Why values matter when it comes to achieving OKRS

The role of values in achieving OKRS

When strategic objectives were met but your company’s value system was compromised, the likely consequences are short-term gains. Yet severe long-term complications are likely to follow.

Let’s say for argument’s sake that a company’s sales team achieves a very high amount of sales and revenue. At the same time they have compromised their integrity as a result of an attitude of ‘winning at all cost’. They may initially be praised and even rewarded. Ultimately as their unethical behavior comes to light both individual and company reputations are tarnished. Financial losses often follow reputational damage.

CASE STUDY

The following example highlights the importance to integrate OKRS with all the strategic objectives of the company as well as the individual KPIs of all team members. If, for example, one company’s value is Integrity all actions should be ‘filtered’ through this value and should be the litmus test of all behaviors.

Jack Ma once fired one of his top salespeople in public for displaying a consistent lack of integrity. Values should indeed be non-negotiable from the onset of their inception.

Here follows highly critical factors when it comes to company value systems:

  • They should be co-created by all relevant stakeholders for it to be truly respected
  • The company value system should form an integral part of the onboarding, training, and development, and reward systems of the company.
  • The values of the company must flow through all forms of communication for it to be fully integrated in a sustainable way, into the company culture.
  • The best approach to embedding values into a company culture is a pragmatic approach. Values should be clearly defined and distilled into practical actions within each role.
  • Values should even form part of job descriptions and should also be contained in employment contracts.

When values are merely handed down by company management it becomes very hard for team members to take ownership of values as they were not consulted in the matter, yet they tend to be judged by these very same values.

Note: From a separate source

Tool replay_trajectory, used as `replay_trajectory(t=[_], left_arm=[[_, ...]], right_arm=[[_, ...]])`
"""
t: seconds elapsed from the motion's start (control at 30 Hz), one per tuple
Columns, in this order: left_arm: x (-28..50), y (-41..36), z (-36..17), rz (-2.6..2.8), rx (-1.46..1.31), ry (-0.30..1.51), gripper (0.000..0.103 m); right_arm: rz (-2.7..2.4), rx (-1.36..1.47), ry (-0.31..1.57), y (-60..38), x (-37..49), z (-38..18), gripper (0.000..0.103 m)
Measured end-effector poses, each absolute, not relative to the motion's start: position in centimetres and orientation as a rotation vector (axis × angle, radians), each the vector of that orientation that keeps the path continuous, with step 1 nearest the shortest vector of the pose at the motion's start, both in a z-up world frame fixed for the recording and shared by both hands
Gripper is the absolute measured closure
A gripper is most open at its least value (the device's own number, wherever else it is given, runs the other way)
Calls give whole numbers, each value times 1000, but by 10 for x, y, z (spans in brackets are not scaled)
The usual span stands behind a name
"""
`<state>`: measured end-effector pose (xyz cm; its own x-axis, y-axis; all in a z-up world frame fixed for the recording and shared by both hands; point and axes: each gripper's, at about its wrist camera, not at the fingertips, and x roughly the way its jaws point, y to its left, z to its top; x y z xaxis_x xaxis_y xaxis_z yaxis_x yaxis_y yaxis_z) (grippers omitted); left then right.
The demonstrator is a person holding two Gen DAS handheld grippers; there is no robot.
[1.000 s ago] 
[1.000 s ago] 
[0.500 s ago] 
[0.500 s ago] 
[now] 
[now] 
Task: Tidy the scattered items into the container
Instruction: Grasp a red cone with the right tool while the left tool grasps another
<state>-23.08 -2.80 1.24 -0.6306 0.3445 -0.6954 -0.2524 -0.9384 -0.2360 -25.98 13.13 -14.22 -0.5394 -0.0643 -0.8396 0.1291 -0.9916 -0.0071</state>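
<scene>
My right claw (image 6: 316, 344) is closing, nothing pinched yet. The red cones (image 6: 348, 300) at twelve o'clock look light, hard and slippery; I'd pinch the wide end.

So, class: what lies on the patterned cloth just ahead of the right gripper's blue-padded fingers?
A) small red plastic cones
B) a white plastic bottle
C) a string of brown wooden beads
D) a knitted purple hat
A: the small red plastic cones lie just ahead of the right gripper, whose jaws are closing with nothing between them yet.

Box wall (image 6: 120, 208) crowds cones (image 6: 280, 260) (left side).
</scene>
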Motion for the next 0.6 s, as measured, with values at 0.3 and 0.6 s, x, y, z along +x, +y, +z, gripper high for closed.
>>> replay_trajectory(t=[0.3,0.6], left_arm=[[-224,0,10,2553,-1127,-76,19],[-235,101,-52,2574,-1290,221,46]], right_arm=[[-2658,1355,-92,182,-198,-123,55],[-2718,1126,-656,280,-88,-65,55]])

Team members only naturally tend to take a value system seriously when they were involved in the creation of them, when they are constantly reminded of the company values in a positive way, and when they realize that they are non-negotiable standards of behavior.

A pragmatic yet relatively unique way of looking at a value system is to label it as behavioral standards that all stakeholders are held accountable to. These behavioral standards should be aligned with the company’s vision, goals, and objectives. That simply means that these behaviors, when consistently applied should lead to a positive end result.

The Application of value systems

Values should form a part of peer evaluations, feedback loops, meetings, and reward systems. Values, to a degree, can act as a bridge between setting goals and attaining them –

Let’s say ‘continuous learning’ is a company value. When all team members fully buy into this value, continuously refine their technical and non-technical skills and even learn and adapt from failures, they have taken clear and positive steps towards meeting the company objectives.